And then this bottom part starts our case notes area that can just go for pages and pages. So like I said, we worked with our main community behavioral health partners when we started this, asking if they would go in at 30 and 90 days and add some follow-up information, saying if the person participated in treatment, was it satisfactory, was it not? And so what they can see, what the behavioral health partners can see is everybody who had a release of information uploaded for them. The only folks that they can see are the ones that we had a dropdown button that would say Polara Healthcare and then Polara opens it up and then it's their list of people. So not only can they add if there was some follow up done, I don't know if I have, oh, I do have a slide. They can go in and add this information, but they can also see the case notes that we had provided about what we did for coordination of care and they can also have access to the screening forms as well.

And then if the person does come back to jail at the end, that recidivism, return to jail, our side, inmate services puts that in and the reason for their return. So with that, we're able to pull lots of different data. We have a fantastic relationship with Northern Arizona University Center for Health Equity Research and they can provide a lot of third party data for us.

And so out of this you could see that the amount of people over a two-year period who are referred to treatment, who are connected to treatment and that diverted piece are the individuals who we know that we got out of jail early. It was the early release to treatment, because of the information provided by our inmate services coordinators. And so then the graph on the bottom is just saying that the percentage of people that we're referring and working with are the folks with the higher risk factors.
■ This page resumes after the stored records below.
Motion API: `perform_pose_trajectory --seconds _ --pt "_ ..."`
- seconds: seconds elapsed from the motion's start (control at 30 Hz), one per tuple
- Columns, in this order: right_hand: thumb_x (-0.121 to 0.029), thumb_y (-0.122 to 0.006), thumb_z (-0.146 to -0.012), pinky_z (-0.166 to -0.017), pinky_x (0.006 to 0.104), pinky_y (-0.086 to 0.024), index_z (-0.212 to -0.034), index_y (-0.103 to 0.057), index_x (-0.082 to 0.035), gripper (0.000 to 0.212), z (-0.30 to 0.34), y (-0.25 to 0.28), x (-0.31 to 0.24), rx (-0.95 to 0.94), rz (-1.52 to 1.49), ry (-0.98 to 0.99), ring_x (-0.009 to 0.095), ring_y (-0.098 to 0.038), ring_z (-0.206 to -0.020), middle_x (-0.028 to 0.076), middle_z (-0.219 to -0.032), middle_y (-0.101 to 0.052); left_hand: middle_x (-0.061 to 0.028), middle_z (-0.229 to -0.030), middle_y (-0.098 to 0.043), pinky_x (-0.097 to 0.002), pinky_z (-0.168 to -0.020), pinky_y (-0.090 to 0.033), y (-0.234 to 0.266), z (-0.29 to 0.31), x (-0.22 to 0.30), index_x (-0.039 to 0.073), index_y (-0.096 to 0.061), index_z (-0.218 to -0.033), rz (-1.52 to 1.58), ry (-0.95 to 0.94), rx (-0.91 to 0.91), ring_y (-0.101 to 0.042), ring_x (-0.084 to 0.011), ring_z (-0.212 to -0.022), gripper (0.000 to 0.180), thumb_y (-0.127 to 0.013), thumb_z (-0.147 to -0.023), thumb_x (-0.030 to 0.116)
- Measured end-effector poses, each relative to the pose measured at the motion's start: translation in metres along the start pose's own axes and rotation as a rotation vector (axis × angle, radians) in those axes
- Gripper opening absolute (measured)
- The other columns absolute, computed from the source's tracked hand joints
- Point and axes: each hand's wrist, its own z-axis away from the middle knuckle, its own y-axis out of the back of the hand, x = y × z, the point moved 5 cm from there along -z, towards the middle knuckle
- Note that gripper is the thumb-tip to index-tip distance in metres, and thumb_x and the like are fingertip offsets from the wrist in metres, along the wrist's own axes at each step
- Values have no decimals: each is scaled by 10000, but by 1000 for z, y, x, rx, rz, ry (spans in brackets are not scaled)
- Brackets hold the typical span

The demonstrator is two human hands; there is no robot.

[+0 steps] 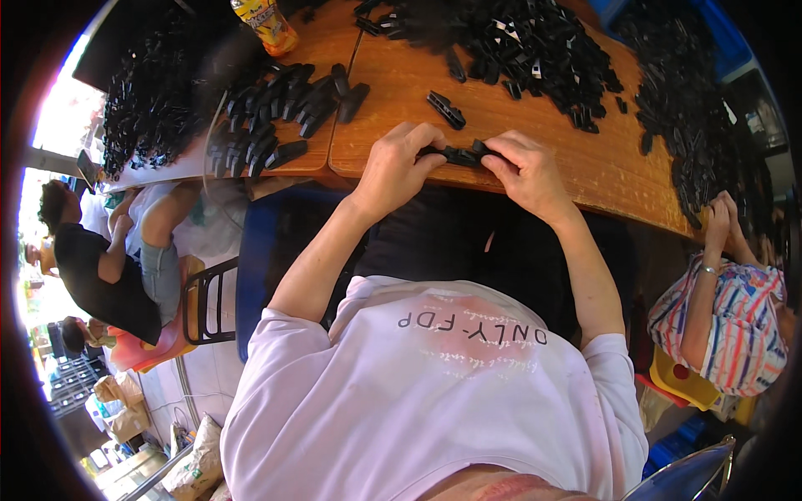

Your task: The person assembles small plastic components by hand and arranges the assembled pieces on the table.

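Over the near edge of the wooden table [376, 92], my left hand [396, 167] pinches one end of a slim black plastic piece [459, 156]. The fingers of my right hand [528, 171] are closed at its other end, where a small black part sticks up. My fingertips hide both ends, so I cannot tell whether it is one part or two joined. Just beyond my hands a single elongated black plastic part [445, 109] lies by itself on the wood.
Loose black parts form a large heap [543, 54] at the back right. Rows of similar pieces [280, 108] lie to the left, beside another heap [159, 100]. An orange bottle [266, 27] stands behind them. People sit on the left [109, 259] and right [723, 317].
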Motion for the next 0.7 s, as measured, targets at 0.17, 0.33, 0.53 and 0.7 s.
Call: perform_pose_trajectory --seconds 0.17,0.33,0.53,0.7 --pt "-49 -784 -891 -764 443 -531 -1030 -739 9 158 -2 0 2 -47 18 91 365 -668 -871 150 -940 -694 -158 -972 -723 -434 -804 -564 -2 -8 -7 47 -706 -1045 94 34 -52 -710 -364 -922 250 -834 -830 40" --pt "-23 -793 -854 -766 454 -529 -992 -733 17 156 -2 1 -1 -54 39 151 362 -663 -896 147 -948 -694 -108 -1027 -738 -345 -805 -591 -4 -9 -9 31 -759 -1048 33 47 -78 -728 -248 -960 234 -833 -828 4" --pt "-23 -843 -806 -721 412 -522 -890 -706 9 164 -20 -30 -9 -33 263 320 318 -651 -852 117 -886 -663 -133 -960 -734 -415 -800 -571 -4 -13 -10 56 -732 -1007 97 48 -12 -723 -325 -915 218 -828 -815 15" --pt "-121 -852 -878 -730 387 -552 -931 -737 -5 172 -24 -21 7 75 81 230 294 -678 -841 104 -937 -698 -136 -961 -731 -478 -854 -535 23 0 -12 61 -718 -1020 -150 36 21 -687 -385 -963 214 -803 -824 67"
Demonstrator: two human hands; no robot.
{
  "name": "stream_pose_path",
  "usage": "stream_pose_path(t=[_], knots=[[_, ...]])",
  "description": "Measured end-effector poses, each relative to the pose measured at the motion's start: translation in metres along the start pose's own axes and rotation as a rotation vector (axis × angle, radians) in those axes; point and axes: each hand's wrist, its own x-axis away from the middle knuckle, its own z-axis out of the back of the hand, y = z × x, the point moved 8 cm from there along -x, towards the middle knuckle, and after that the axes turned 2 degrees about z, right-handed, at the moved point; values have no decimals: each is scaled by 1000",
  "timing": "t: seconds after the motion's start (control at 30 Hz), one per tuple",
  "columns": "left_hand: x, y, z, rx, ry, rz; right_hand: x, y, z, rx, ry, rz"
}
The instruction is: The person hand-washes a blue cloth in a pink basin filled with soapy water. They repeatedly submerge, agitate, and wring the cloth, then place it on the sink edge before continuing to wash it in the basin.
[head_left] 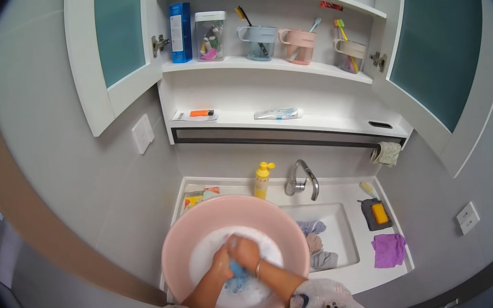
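Observation:
A large pink basin (pixel 178 250) stands on the white counter, with white suds (pixel 209 246) in it. Both my hands are together over the suds, pressed against each other. My left hand (pixel 221 262) and my right hand (pixel 246 252) are closed round a blue cloth (pixel 238 280), which hangs below them into the foam. The part between my fingers is hidden. A bracelet (pixel 258 269) circles my right wrist.
Right of the basin, a white sink (pixel 340 229) holds several grey and brown cloths (pixel 317 244) below a chrome faucet (pixel 305 180). A yellow bottle (pixel 261 181) stands behind the basin. Purple cloth (pixel 389 250) and yellow soap (pixel 379 214) lie far right. Open cabinet doors (pixel 436 60) overhang.

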Motion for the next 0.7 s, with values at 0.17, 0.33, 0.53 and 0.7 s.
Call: stream_pose_path(t=[0.17, 0.33, 0.53, 0.7], knots=[[28, 21, -45, 50, -165, 53, -17, 84, 16, -627, 300, -245], [-19, 47, 38, -165, 128, -351, 6, 9, 5, -890, 176, -21], [-18, 20, 29, -278, 68, -229, 4, -9, 8, -368, 170, 2], [-7, 48, 15, -269, 254, -431, -55, 92, -33, -594, 96, -243]])
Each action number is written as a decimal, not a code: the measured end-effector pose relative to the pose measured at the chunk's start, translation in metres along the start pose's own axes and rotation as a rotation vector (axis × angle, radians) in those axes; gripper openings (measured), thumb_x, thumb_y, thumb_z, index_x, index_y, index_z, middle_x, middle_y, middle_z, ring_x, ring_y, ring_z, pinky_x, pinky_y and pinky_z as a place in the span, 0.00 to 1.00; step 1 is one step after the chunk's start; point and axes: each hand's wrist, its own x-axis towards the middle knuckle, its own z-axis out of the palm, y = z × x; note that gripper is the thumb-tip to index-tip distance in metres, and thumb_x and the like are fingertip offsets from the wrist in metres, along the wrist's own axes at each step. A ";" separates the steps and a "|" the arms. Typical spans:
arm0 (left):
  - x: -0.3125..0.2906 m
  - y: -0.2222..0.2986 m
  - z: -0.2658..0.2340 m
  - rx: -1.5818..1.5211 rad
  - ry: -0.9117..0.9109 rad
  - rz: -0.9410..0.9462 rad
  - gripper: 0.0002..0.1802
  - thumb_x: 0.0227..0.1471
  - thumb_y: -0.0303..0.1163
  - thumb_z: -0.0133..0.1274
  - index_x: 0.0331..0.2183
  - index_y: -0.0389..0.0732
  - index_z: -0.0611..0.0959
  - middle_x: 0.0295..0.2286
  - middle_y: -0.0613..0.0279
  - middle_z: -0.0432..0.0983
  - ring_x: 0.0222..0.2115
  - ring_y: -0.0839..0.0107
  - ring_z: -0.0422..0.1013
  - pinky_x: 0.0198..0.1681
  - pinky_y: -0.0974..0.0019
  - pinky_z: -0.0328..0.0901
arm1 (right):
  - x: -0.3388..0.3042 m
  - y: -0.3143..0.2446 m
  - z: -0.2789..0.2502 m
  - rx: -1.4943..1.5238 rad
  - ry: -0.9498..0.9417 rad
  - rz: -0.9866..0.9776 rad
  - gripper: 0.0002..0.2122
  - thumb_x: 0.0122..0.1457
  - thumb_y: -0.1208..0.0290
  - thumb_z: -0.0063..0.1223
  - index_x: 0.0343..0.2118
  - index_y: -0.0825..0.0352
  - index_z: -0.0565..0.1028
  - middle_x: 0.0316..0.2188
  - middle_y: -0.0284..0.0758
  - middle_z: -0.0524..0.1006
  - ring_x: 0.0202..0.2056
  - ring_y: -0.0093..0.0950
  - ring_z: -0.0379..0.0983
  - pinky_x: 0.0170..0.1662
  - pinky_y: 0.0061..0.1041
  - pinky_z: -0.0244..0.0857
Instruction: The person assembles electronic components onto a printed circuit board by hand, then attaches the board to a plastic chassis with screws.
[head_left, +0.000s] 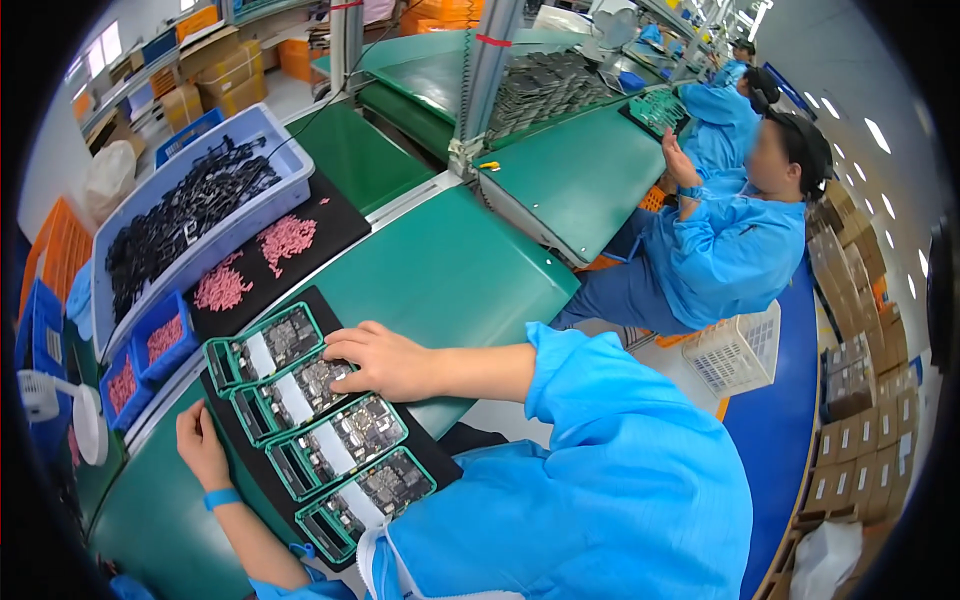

So moving forward, we would like to expand our database, like I said, out on a statewide level so that the other counties can have a baseline to start their jail reentry coordination program. We contracted with an agency called the Nerdery, literally the Nerdery, a few years ago, back in 2020 and they did a total deep dive into our system and started mapping it out. And so we have a blueprint to move forward. We're looking on some grant funding right now actually to try to contract with somebody to help build this out for the state. And the idea behind it would be like, of course, the counties would have their own, we would be able to put in our own information, but very similar so that we would have apples to apples.

Some of the information can be shared with other counties as well, at least to know that this person, hey, I have somebody at Yavapai, but they were in Apache County two weeks ago and perhaps Apache has some care coordination information or some behavioral health information that would be really beneficial for us to assist this person in a release plan that would be successful. And with that, I am going to pass it off to Sean, because because of Sean, we were able to get a lot of different wonderful ideas of what this future might look like between behavioral health and law enforcement and the jails and the court systems and how everybody can use it together. And with that, I'm gonna let Sean jump on. - Thank you very much, Beya. I appreciate the opportunity to share with you today and I really appreciate the opportunity to follow Beya, because she really clearly illustrates the need for interoperability and has been doing it, is looking to take it to the next level. As my bio says, I have a background in technology with a focus in justice and healthcare.

I'm an advocate for building networks and trying to drive collaboration between justice providers for supervision and also collaboration with health and social services. So when we look at interoperability, really, it comes down to breaking down silos and connecting the different boxes and wires. And I often say the technology is the easy part. It's all the other work that you have to do and policies and processes where the entities, that's where the real benefits come in. Daniel Stein and his team at Stewards of Change and the National Interoperability Collaborative have coined the term interoptimability, which is optimum and that really is what you can do once you've connected the boxes and wires and it's something that is available as part of our resource.

Looking at the status quo often, siloed solutions do not solve systemic issues and we have a plethora of disconnected software solutions. Often you can think of it as abundant and redundant, but not always effective. So we have the disconnected flow through even within our own departments and then between different entities across the spectrum of health and justice.

So let's look at connecting those dots. Obviously, as I mentioned, the technology is part of it, but you wanna build some consensus amongst your partners. Often it's easy to start small, build some successes and go on from there, identify the gaps, establish a framework for data governance and that cross domain operations and policy. And what we're really gonna talk about today is more on the technology side and some of the benefits so that once you've done the hard work, you can start looking at what do we need to have our software system do to facilitate the communication, the data flow, the workflow that we've defined in the earlier work.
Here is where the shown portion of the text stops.